From the listing below, copy each line that contains the word "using".
▼
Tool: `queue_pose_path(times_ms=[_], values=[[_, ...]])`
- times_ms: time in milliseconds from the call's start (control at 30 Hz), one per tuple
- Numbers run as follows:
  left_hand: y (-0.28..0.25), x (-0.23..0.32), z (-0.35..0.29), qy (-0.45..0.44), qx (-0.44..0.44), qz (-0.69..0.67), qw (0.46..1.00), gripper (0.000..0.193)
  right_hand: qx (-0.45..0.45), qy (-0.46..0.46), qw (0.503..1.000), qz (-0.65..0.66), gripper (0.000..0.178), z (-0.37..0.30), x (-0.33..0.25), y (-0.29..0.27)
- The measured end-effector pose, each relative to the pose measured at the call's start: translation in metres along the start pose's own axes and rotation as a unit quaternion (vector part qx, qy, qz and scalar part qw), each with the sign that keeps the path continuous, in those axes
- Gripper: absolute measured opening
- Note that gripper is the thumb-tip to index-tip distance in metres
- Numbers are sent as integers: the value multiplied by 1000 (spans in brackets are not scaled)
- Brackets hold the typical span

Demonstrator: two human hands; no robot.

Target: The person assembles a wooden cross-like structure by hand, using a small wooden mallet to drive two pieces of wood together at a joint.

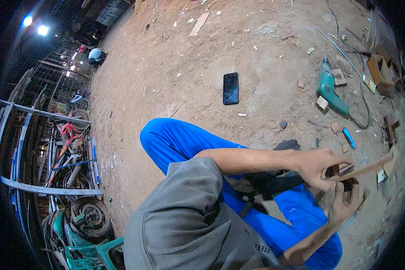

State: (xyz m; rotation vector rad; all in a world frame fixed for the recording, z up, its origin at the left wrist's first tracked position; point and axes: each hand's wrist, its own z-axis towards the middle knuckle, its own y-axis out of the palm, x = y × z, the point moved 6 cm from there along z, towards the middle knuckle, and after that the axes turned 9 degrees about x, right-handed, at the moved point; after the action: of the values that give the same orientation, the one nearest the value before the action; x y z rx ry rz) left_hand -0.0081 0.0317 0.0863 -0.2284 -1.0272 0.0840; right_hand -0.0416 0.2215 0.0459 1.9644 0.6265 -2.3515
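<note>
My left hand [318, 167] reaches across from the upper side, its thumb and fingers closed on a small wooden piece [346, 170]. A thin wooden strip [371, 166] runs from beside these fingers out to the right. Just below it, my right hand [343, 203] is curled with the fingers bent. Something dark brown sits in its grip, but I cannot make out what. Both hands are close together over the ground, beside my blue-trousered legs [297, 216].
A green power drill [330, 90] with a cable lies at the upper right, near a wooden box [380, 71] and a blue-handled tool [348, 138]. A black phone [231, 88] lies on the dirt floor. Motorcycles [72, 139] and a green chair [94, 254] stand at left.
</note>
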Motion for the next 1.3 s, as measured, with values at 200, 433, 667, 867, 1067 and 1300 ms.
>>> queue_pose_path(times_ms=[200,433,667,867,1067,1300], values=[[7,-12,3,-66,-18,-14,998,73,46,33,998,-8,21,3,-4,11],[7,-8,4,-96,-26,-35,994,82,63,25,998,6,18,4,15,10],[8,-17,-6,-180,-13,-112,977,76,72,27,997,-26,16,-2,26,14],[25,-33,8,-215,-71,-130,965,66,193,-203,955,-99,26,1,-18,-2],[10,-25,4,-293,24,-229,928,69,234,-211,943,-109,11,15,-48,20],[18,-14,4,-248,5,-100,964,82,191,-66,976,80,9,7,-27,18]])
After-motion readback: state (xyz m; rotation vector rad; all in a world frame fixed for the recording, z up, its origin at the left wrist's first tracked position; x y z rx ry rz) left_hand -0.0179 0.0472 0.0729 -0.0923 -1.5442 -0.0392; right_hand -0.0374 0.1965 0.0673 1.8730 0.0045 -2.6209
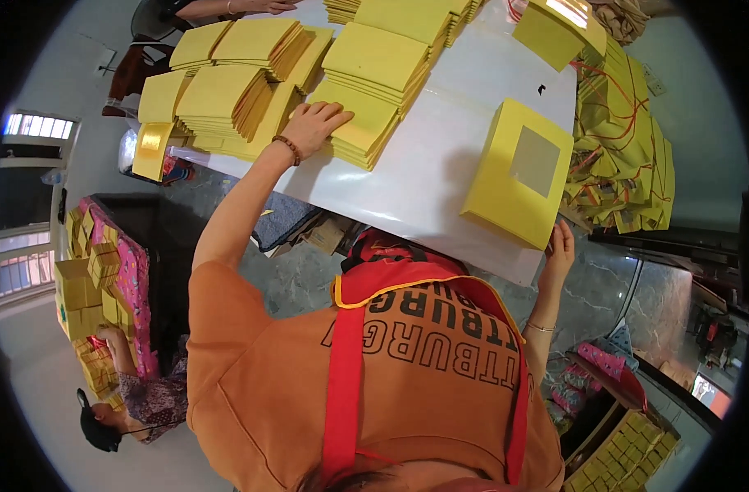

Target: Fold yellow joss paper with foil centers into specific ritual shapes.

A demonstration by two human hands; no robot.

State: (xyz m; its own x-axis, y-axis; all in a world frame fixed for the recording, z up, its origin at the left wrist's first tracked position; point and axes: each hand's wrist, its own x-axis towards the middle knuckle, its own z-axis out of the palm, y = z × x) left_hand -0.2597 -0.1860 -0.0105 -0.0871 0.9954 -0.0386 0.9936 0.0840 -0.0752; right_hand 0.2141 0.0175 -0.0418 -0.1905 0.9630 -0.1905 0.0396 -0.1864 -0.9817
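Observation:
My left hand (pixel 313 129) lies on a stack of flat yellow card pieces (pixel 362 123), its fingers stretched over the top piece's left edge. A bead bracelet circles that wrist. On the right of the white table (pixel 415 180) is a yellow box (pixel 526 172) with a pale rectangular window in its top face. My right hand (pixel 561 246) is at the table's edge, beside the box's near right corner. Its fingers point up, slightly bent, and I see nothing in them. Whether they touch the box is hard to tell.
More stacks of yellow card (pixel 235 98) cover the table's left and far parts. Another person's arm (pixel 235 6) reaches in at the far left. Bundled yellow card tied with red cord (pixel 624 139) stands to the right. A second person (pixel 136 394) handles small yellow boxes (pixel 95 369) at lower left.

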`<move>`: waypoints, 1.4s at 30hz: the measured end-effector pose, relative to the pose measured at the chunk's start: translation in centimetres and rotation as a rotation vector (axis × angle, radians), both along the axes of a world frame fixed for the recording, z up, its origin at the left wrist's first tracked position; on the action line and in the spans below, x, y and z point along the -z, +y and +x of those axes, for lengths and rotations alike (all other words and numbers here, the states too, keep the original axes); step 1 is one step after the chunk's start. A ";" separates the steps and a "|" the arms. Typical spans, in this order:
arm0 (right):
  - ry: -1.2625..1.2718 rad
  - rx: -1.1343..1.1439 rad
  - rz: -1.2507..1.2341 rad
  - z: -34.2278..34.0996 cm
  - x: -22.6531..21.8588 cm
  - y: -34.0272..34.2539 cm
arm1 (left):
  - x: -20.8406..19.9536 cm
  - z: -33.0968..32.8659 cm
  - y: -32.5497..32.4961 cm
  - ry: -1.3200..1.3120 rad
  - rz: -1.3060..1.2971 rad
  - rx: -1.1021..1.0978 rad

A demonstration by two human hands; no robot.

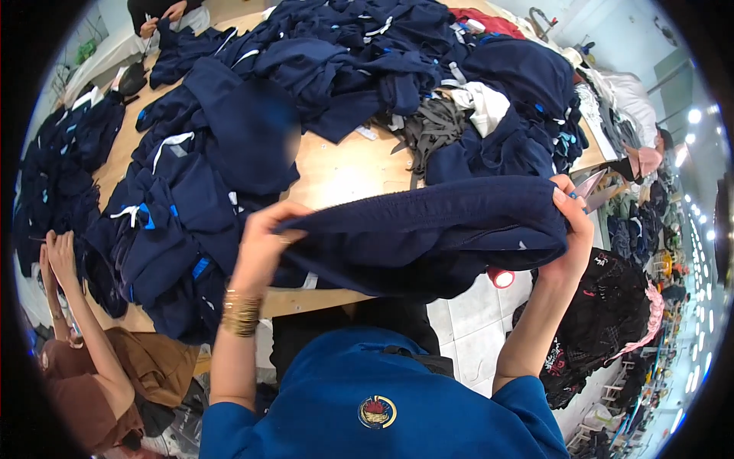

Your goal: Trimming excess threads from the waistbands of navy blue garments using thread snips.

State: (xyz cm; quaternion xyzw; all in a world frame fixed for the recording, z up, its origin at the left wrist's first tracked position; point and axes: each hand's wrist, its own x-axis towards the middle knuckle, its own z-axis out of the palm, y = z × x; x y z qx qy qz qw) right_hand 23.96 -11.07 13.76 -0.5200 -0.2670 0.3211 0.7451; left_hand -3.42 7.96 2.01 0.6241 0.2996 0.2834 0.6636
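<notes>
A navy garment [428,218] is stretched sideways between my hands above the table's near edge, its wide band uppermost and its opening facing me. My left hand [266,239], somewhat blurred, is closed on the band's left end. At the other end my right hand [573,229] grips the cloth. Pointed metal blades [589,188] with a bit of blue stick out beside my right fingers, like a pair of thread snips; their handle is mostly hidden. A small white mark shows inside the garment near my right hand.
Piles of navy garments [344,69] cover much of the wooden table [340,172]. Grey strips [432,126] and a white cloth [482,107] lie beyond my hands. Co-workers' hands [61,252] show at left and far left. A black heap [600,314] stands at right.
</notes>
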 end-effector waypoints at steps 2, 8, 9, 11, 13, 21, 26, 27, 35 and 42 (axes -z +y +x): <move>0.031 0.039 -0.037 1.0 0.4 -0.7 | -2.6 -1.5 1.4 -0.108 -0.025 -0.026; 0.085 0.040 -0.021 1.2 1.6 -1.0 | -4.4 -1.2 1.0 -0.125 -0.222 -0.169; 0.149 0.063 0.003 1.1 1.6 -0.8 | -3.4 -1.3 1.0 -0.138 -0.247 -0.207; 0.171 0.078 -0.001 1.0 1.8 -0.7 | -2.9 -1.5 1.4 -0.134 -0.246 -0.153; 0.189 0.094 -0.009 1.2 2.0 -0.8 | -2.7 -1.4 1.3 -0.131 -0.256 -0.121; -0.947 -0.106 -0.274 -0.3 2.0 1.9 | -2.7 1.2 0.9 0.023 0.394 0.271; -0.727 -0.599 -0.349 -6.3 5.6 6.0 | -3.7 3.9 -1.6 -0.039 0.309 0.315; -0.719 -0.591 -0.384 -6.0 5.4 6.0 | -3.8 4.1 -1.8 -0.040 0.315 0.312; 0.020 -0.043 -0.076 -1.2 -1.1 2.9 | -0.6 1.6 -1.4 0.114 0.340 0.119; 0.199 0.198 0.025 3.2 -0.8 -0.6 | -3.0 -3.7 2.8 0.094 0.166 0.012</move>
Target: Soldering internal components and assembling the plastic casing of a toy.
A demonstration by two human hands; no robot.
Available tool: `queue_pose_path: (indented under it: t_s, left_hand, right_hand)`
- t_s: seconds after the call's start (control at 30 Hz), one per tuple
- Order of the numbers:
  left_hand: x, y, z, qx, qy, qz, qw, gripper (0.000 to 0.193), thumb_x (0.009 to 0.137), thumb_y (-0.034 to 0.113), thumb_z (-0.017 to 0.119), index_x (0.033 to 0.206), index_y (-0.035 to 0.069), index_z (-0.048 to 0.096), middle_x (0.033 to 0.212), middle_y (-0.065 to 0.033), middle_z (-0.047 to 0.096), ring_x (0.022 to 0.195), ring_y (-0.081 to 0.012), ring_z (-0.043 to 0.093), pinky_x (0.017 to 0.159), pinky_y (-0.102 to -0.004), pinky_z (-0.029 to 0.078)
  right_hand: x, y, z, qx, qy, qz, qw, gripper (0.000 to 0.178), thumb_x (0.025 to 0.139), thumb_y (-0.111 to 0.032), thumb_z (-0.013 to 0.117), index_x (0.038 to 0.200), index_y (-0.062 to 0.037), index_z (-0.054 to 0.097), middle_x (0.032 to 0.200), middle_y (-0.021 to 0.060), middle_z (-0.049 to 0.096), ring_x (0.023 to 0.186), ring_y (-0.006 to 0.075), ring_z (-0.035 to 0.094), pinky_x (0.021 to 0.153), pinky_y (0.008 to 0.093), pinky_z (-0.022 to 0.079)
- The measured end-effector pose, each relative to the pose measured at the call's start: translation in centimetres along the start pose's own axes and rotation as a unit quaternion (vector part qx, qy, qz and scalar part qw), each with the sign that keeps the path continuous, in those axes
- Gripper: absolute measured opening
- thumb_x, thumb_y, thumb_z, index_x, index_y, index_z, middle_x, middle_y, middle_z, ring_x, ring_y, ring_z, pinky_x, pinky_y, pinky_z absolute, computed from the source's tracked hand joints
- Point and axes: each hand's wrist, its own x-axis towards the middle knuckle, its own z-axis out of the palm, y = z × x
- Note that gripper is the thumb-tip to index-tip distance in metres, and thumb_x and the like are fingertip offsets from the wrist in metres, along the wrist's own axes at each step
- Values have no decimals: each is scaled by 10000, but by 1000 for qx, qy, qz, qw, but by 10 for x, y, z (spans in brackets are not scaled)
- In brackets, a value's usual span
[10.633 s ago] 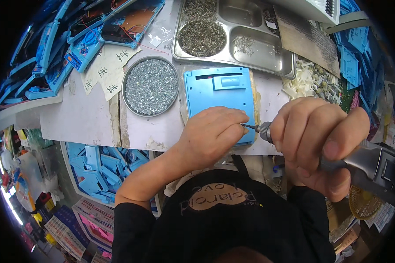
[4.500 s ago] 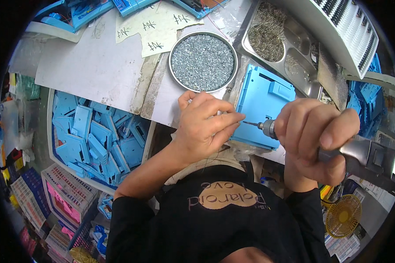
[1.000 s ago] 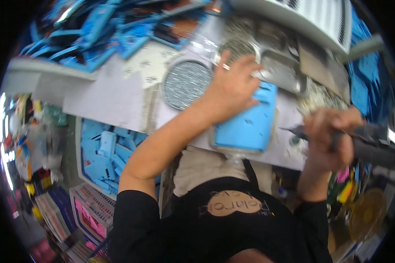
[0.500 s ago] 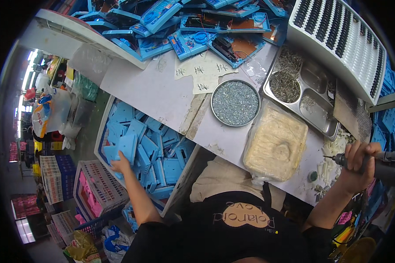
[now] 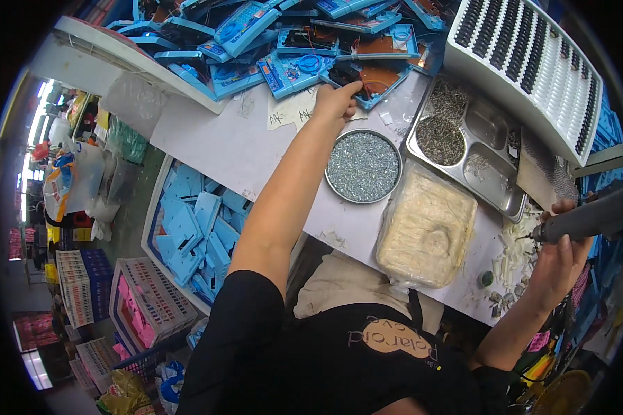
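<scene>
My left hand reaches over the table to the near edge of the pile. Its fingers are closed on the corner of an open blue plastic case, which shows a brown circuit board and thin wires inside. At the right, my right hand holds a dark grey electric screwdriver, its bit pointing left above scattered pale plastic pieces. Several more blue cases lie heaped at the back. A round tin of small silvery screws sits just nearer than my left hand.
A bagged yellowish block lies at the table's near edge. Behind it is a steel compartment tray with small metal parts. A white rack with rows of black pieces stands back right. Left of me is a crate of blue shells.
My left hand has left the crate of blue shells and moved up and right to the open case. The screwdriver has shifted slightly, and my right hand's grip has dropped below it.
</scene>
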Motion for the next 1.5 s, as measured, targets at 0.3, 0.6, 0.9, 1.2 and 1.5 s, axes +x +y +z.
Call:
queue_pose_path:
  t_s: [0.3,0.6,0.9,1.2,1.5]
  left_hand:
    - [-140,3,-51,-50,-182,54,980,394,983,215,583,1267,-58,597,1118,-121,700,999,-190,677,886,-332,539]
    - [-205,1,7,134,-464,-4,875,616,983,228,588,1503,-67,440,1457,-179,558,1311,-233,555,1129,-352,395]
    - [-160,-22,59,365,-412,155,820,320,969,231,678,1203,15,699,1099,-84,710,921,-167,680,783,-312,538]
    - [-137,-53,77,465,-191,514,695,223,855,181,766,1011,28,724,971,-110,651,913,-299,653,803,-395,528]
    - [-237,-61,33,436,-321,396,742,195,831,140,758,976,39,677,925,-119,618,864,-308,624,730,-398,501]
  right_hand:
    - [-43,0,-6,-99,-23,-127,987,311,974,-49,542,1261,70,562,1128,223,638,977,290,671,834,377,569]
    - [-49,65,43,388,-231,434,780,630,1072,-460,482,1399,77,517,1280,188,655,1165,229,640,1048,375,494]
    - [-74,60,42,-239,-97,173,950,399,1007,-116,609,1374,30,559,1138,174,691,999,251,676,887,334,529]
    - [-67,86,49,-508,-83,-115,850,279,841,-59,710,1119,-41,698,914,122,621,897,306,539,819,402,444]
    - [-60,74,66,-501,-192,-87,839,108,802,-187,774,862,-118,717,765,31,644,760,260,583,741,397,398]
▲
** PROBLEM SOLUTION **
Target: The person assembles a wooden cross-like structure by hand, using a small wooden mallet to drive two pieces of wood together at a joint.
Your goal: Trimming excess threads from the waistbands of navy blue garments using thread snips.

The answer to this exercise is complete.